El presidente Donald Trump no podrá cambiar “completamente” la política de su antecesor, Barack Obama, con respecto a Cuba, porque sus medidas “han sido populares”, dijo el 12 de junio Ben Rhodes, quien fuera asesor del anterior mandatario.

“Nada que yo haya visto parece indicar que vaya a cambiar del todo, el problema que se van a encontrar es que nuestras políticas han sido populares y han expandido la participación de emprendedores en Cuba”, afirmó Rhodes en el foro de tecnología eMerge en Miami.

El que fuera miembro del equipo de Obama, dijo no obstante que sí le “preocupa” que se “limiten” ciertos aspectos, como el relativo a los viajes.

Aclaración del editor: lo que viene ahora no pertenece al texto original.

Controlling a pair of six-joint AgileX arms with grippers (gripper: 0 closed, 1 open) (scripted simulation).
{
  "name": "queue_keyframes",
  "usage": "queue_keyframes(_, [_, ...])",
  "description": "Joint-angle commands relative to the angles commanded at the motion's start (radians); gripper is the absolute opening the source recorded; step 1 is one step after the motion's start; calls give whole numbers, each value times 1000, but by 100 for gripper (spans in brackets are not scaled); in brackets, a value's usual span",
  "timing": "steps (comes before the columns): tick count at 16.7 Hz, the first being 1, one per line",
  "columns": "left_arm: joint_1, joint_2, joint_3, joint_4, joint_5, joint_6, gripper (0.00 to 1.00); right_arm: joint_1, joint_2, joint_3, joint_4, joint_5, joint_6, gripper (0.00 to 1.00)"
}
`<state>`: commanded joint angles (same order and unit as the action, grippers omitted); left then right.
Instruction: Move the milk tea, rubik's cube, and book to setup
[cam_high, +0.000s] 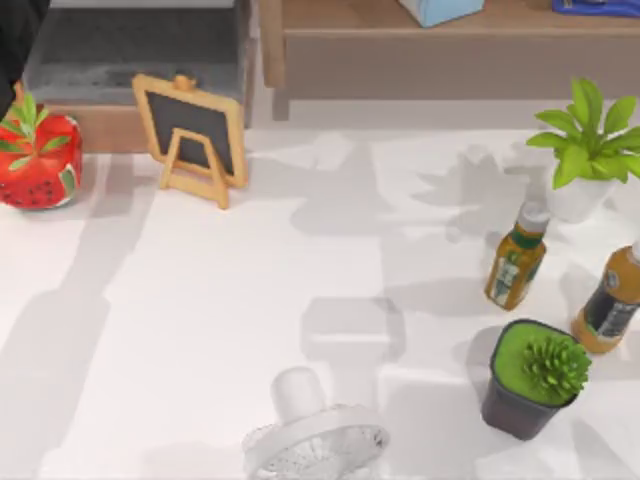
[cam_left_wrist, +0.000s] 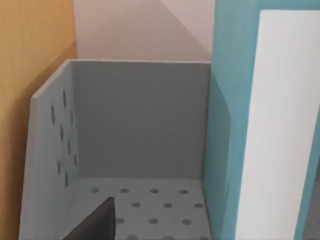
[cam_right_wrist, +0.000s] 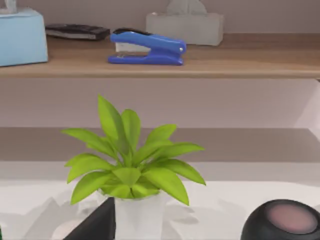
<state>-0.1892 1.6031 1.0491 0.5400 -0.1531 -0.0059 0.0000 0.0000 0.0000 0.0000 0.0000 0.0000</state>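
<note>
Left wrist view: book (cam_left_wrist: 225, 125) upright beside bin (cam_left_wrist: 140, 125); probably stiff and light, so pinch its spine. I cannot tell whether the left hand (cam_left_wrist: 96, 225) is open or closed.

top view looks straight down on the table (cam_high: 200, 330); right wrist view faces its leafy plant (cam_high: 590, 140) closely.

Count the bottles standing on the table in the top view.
2. One bottle with a pale cap stands right of centre, below the white-potted plant. The other bottle is at the right edge, just above the dark pot. More may lie outside the frame.
</note>
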Motion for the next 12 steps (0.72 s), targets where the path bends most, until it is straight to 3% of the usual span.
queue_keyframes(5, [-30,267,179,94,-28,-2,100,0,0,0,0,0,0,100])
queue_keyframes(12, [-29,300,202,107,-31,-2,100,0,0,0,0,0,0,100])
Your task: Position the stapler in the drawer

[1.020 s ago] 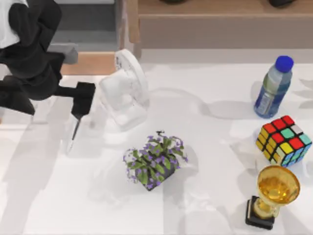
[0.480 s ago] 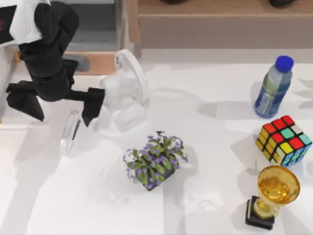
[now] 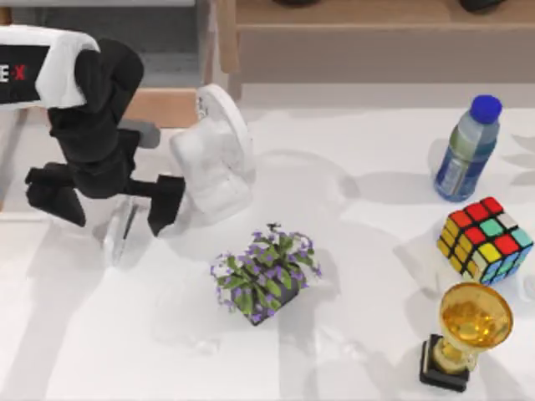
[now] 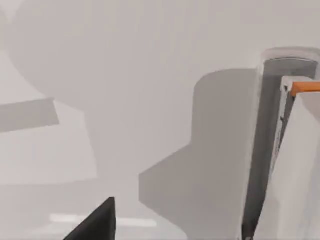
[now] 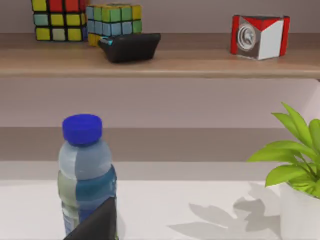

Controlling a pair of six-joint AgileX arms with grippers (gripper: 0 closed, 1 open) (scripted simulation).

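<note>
Since the earlier frames, the left arm has swung rightward and toward the near edge of the table, and its gripper (image 3: 117, 205) has spread to either side of the stapler (image 3: 119, 231).

Left region, top view: the left gripper is at the table's left, just in front of the drawer (image 3: 159, 108). Its two black fingers (image 3: 165, 205) stand wide apart, one on each side of the stapler's far end. Contact between fingers and stapler cannot be confirmed. The stapler lies flat on the white table (image 3: 368, 276), elongated, near the left edge and outside the drawer. The drawer is at the far left; its tan front panel faces the table, and the arm covers part of it. In the left wrist view, the stapler (image 4: 280, 150) runs along one edge as a pale body with a dark slit and an orange mark.

Centre region: a white desk fan (image 3: 216, 154) stands just right of the left gripper. A potted plant with purple flowers (image 3: 265, 273) sits nearer the front, apart from the fan. A long wooden shelf (image 3: 376, 33) spans the far side.

Right region: a water bottle with a blue cap (image 3: 466, 150), a colour cube (image 3: 485, 238) and a gold trophy (image 3: 466, 332) stand in a column. The right gripper's state cannot be determined; one dark fingertip (image 5: 97, 222) shows in the right wrist view, facing the bottle (image 5: 85, 177).
</note>
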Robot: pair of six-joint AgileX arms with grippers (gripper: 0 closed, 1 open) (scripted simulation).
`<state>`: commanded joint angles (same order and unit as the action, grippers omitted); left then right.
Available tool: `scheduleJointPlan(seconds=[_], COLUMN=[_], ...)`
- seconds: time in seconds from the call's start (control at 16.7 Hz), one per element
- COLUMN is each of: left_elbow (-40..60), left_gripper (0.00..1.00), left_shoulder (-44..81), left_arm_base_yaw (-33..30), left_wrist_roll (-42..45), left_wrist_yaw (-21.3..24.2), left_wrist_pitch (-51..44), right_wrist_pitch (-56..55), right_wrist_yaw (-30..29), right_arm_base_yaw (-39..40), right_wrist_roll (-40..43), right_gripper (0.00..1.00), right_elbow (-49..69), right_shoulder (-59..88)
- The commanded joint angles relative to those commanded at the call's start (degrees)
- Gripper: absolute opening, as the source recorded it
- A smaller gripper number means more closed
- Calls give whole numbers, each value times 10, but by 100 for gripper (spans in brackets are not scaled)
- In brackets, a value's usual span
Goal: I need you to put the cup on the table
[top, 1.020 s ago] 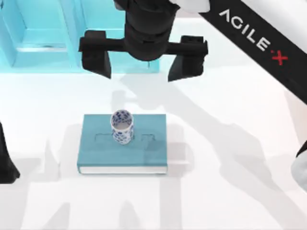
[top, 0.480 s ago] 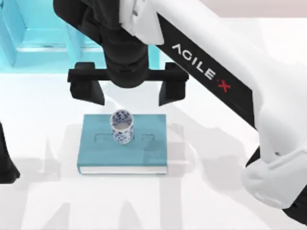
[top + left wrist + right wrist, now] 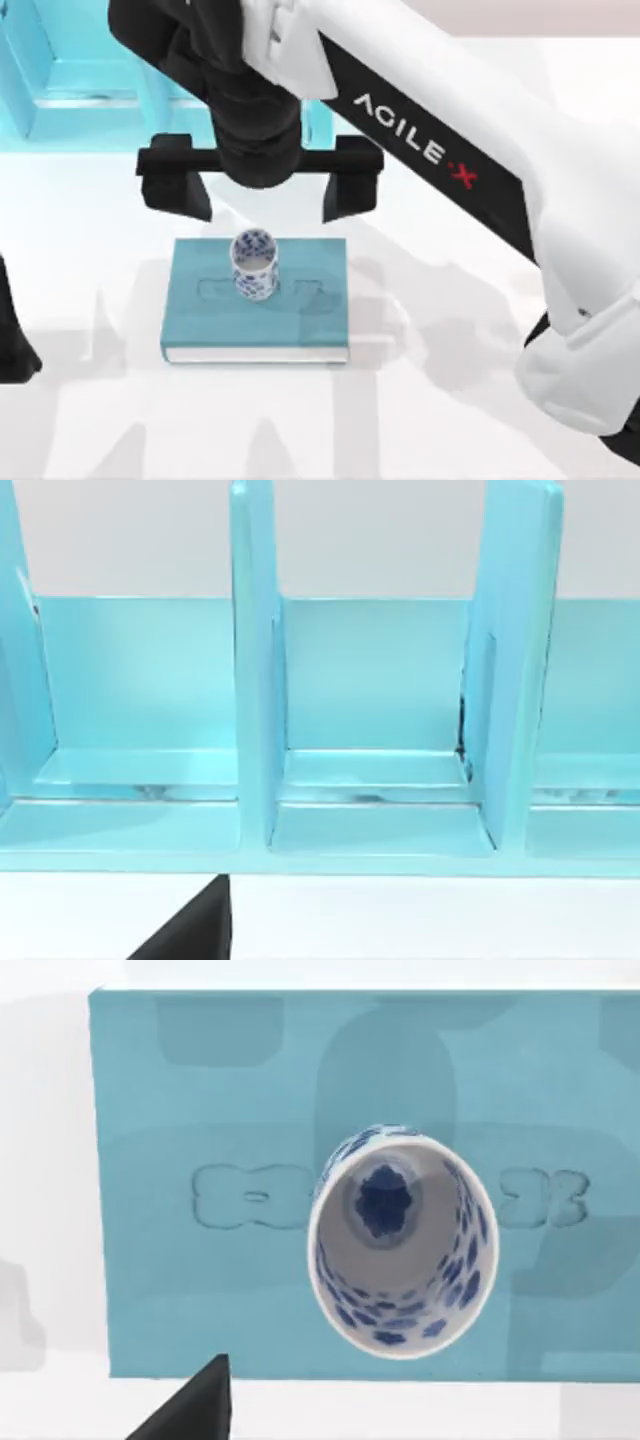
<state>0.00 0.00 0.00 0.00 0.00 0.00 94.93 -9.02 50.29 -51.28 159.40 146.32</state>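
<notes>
- The cup [image 3: 254,264] stands upright on the teal book [image 3: 256,310], near the book's middle; the book lies flat on the white counter [image 3: 470,400]. The cup does not touch the counter itself.
- The right gripper [image 3: 260,190] hangs above the book's far edge, just behind the cup, jaws spread wide and holding nothing.
- The right wrist view looks straight down into the cup [image 3: 402,1245], showing it nearly centred below that arm.
- The left arm [image 3: 12,340] sits parked at the counter's left edge; whether its jaws are released or clenched cannot be told. Its wrist camera faces the light-blue shelf unit [image 3: 255,670].
- Progress, as judged: the approach is under way; grasp, lift and placement on the bare counter all remain.
</notes>
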Motion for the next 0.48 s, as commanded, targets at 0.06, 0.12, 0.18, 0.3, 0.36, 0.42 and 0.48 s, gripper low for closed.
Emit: scheduleJointPlan(seconds=[0.06, 0.12, 0.18, 0.3, 0.36, 0.42, 0.48], left_elbow=[0, 0, 0, 0, 0, 0, 0], left_gripper=[100, 100, 100, 100, 100, 100, 100], left_shoulder=[0, 0, 0, 0, 0, 0, 0], left_arm_base_yaw=[0, 0, 0, 0, 0, 0, 0], left_wrist_roll=[0, 0, 0, 0, 0, 0, 0], left_wrist_yaw=[0, 0, 0, 0, 0, 0, 0], left_wrist_pitch=[0, 0, 0, 0, 0, 0, 0], right_wrist_pitch=[-23, -48, -74, -129, -157, -183, -206], right_wrist_yaw=[0, 1, 1, 1, 2, 2, 2], right_arm_base_yaw=[-1, -3, -4, -7, -8, -9, -9], right_wrist_roll=[1, 2, 4, 6, 8, 9, 10], right_gripper=[100, 100, 100, 100, 100, 100, 100], right_elbow=[-31, -66, -101, -176, -214, -248, -276], right_shoulder=[-7, -15, -22, -38, -46, -52, -59])
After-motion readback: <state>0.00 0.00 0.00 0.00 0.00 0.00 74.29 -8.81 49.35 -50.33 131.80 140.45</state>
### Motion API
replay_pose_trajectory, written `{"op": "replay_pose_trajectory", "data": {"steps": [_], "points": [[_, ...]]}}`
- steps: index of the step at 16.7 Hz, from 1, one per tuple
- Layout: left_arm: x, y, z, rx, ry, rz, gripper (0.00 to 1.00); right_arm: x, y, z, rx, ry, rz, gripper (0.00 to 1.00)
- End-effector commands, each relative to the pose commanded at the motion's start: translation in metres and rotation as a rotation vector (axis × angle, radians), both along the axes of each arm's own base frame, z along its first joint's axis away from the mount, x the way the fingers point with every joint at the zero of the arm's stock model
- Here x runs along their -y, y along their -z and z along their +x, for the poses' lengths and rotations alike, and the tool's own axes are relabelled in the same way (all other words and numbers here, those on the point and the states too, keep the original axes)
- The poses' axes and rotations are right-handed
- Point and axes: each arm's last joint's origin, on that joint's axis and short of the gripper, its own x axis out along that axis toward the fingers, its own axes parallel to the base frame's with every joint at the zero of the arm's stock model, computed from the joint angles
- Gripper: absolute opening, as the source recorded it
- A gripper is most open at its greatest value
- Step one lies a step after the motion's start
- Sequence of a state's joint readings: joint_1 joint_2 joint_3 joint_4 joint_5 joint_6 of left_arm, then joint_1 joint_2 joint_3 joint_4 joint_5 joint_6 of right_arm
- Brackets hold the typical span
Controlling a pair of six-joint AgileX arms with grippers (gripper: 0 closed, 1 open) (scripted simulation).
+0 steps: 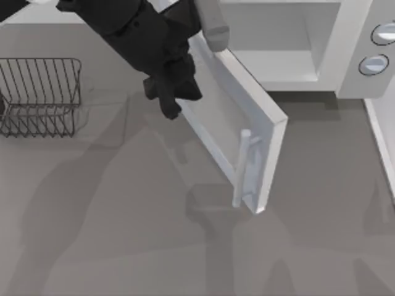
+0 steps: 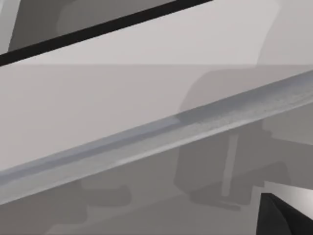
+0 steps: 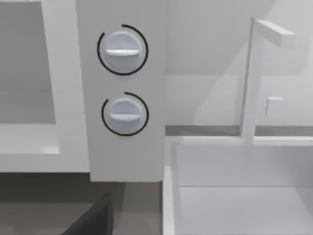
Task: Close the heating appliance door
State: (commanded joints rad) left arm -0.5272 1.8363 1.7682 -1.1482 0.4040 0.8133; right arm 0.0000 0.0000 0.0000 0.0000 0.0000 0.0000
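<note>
The left claw, grip impossible to judge, presses the half-open door; next, push toward the microwave.

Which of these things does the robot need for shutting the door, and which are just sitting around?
Needed:
microwave, its cavity open
door, swung partway open
left gripper, behind the door's outer face

Just lying about:
wire rack, at the table's left
sink and faucet, beside the microwave
</note>
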Motion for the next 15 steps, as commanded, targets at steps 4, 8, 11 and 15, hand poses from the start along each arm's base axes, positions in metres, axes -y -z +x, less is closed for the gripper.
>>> {"op": "replay_pose_trajectory", "data": {"steps": [4, 8, 11, 15], "points": [[0.013, 0.002, 0.000, -0.007, 0.002, 0.002, 0.00, 0.000, 0.000, 0.000, 0.000, 0.000, 0.000, 1.00], [0.020, 0.000, 0.000, 0.000, 0.000, 0.000, 0.00, 0.000, 0.000, 0.000, 0.000, 0.000, 0.000, 1.00], [0.022, -0.001, 0.000, 0.001, -0.001, -0.001, 0.00, 0.000, 0.000, 0.000, 0.000, 0.000, 0.000, 1.00], [0.038, 0.000, -0.001, -0.002, -0.003, 0.000, 0.00, 0.000, 0.000, 0.000, 0.000, 0.000, 0.000, 1.00]]}}
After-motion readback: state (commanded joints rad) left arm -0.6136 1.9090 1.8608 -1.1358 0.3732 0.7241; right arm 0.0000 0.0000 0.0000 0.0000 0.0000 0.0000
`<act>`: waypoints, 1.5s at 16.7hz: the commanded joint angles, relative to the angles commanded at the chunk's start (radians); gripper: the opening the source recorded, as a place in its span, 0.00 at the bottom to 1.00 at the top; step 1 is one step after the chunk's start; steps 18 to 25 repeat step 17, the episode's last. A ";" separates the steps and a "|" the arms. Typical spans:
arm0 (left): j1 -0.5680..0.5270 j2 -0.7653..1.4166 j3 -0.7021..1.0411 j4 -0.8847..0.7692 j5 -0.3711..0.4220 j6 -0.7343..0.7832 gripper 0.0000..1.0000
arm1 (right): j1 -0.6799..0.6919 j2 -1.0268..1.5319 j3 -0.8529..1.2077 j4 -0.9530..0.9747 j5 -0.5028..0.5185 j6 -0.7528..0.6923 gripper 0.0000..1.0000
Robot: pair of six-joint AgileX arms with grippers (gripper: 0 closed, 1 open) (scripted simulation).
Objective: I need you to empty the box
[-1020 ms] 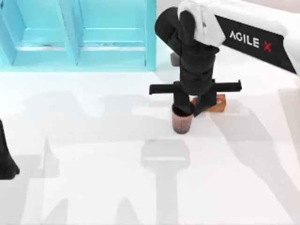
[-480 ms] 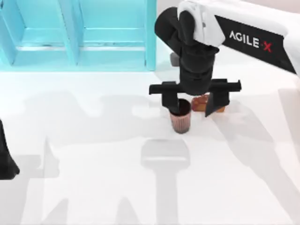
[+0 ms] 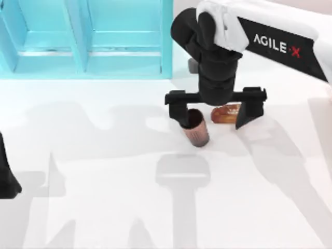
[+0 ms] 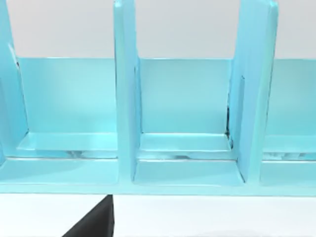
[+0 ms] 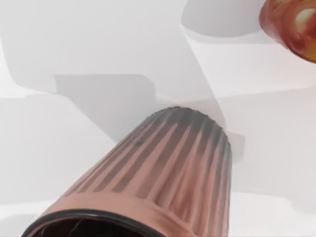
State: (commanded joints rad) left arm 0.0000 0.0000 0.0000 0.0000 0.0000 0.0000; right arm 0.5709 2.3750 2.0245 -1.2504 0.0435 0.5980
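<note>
Your box (image 3: 88,39) sits at the table's far left edge in the top view — teal, split by upright dividers. The compartments facing the left wrist camera (image 4: 185,123) look bare down to their floors.

The cup (image 3: 196,129) stands on the table (image 3: 104,197) just in front of the box's right end, ribbed, copper-brown, tilted with its mouth toward the left finger (image 3: 179,111). You can't make out anything inside it; the right wrist view catches its dark rim and ribbed wall (image 5: 168,168). The bread (image 3: 227,112), an orange-brown lump, lies just right of the cup, apart from it.

Right gripper (image 3: 215,116) hangs over both items, fingers spread wide — left finger beside the cup's rim, whether it touches you can't tell; right finger just past the bread.

Room: the whole near half of the table is open. Left arm (image 3: 8,176) is parked at the left edge.

Against a second ago: fingers were together at the cup's mouth, now they're apart; the cup has tipped from upright; the bread sits more exposed.
</note>
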 joint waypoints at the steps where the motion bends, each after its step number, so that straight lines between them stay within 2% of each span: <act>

Aseveró que si por ejemplo se restringen los viajes “una vez al año por persona, eso va a dañar a los emprendedores y las aerolíneas se van a echar atrás”.


Según informaron varios medios el pasado vienes, Trump se propone anunciar el próximo viernes en Miami una serie de cambios en la política hacia Cuba que podrían endurecer las condiciones para el comercio y los viajes de estadounidenses a la isla.

Entre los cambios que se contemplan está la prohibición a empresas estadounidenses de negociar con entidades vinculadas a las Fuerzas Armadas Revolucionarias de Cuba y la posibilidad de imponer más restricciones a los viajes de estadounidenses a la isla.

Rhodes participó en un panel sobre las claves en la apertura de las relaciones EE.UU-Cuba y en el desarrollo de los pequeños negocios en la isla.

Con la perspectiva de los últimos años y ya fuera de la primera línea, afirmó que el gobierno de Raúl Castro está “más cómodo con un escenario limitado” en cuanto a oportunidades.

“Si hay más negocio, eso empoderará al pueblo cubano”, recalcó Rhodes, quien defendió la política del gobierno de Obama con Cuba y se remitió a las palabras del expresidente: “los cubanos deben tomar el control de su propio futuro”.

Junto a Rhodes estuvieron el presidente de la fundación Cuba Emprende, John McIntire, y el jefe de estrategia y operaciones de Google en Cuba, Brett Perlmutter.

McIntire puso como ejemplo a Airbnb, una compañía que, en poco tiempo, ha conseguido que haya “22,000 anuncios” de alquiler de habitaciones en Cuba, “más que en San Francisco, Los Ángeles y Boston”.

Aunque reconoció que es mejorable el sistema de pago a los llamados “anfitriones”, las personas que rentan sus habitaciones a través de Airbnb, dijo que el sistema funciona y “el 97 % de las transacciones llega en efectivo al anfitrión”.